D-Type
L’absolu sommet de la fluidité aérodynamique et de la vitesse pure des années 1950. Un monument d'ingénierie et de haute couture mécanique made in Coventry, immortalisé par sa silhouette asymétrique et sa dérive dorsale légendaire, le feulement rageur de son moteur XK à double arbre à cames, et sa quête impériale de victoires au Mans qui l'installa à jamais sur le toit du monde de l'endurance.
À propos de cette archive
La Jaguar Type D, reine incontestée des années 1950, est l'expression la plus pure d'une époque guided par la quête de la vitesse absolue et de la symbiose parfaite entre le pilote et la machine. Conçue à Coventry par le génie aérodynamique de Malcolm Sayer pour défier les lois de la physique là où les lourdes GT de l'époque s'inclinaient, cette barquette de course a été pensée comme une extension du fuselage d'un avion de chasse, capable de voler sur la ligne droite des Hunaudières avec une grâce et une efficacité spectaculaires./n/nImmédiatement reconnaissable à sa silhouette mythique, galbée en aluminium et magnésium au ras du bitume, la Type D dicte sa beauté à travers les lois d'une aérodynamique fluide issue de l'aviation et l'introduction révolutionnaire de sa structure monocoque.

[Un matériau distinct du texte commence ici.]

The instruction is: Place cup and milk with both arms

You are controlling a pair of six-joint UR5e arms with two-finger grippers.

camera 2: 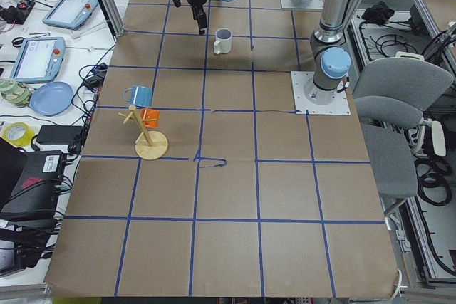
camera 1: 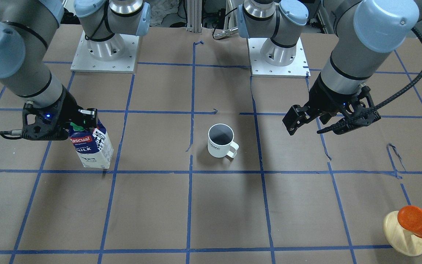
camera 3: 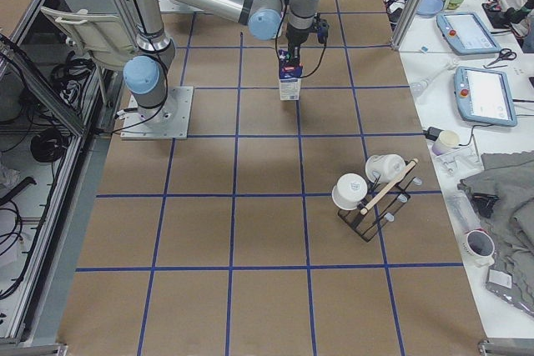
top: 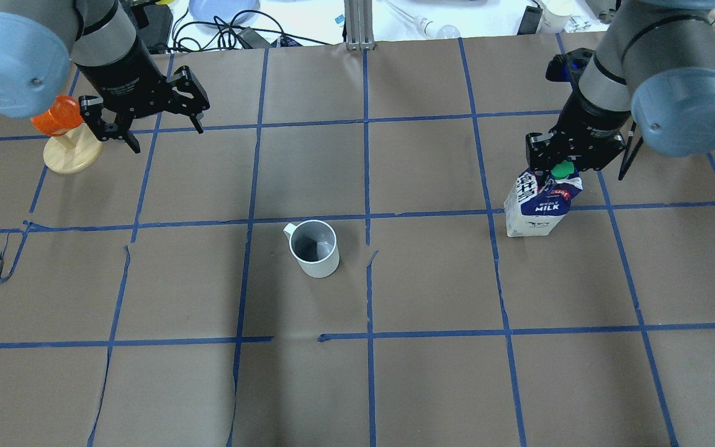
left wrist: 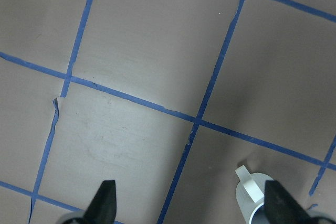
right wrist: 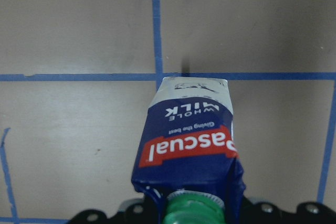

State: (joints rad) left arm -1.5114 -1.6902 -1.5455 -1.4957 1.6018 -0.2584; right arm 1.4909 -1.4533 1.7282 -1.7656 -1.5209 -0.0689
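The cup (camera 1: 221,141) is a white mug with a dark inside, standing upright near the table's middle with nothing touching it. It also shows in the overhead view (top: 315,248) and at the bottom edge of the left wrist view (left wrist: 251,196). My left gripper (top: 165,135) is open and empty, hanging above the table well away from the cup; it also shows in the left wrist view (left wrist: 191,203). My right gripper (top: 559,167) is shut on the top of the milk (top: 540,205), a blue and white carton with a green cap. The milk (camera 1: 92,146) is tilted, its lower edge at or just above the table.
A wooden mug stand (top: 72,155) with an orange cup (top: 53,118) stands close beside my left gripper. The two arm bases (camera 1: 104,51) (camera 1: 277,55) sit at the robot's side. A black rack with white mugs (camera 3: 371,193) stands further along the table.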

Sous sa robe d'une élégance intemporelle, le viscéral moteur 6-cylindres en ligne "XK" de 3,4 litres, alimenté par ses carburateurs Weber, développe une puissance redoutable pour un poids plume frôlant les 850 kilos. Envoyée purement aux roues arrière via une boîte manuelle ultra-précise et freinée par des disques inédits pour l'époque, cette cavalerie offre une stabilité diabolique à haute vitesse, fendant l'air dans un équilibre aérodynamique magistral./n/nVraie icône du sport automobile, la Type D est entrée dans l'imaginaire collectif portée par le hurlement métallique de son échappement latéral. Son habitacle spartiate, véritable cockpit de pilote enserré par l'aluminium, enveloppe le pilote au plus près du sol, rappelant qu'à plus de 270 km/h dans la nuit sarthoise, le monde défile dans un cocktail d'adrénaline pure, de trajectoires millimétrées et d'une connexion viscérale avec la piste./n/nFigée dans le temps comme le point culminant de l'ère des pionniers de l'aérodynamisme, la Jaguar Type D originale reste l'ultime monument d'une ingénierie sans compromis. Elle a conquis la postérité en signant un triplé mythique aux 24 Heures du Mans, une sculpture mécanique exigeant un art du pilotage absolu, bien avant que le rideau de la modernité et des appuis aérodynamiques massifs ne change à jamais le monde des automobiles d'exception.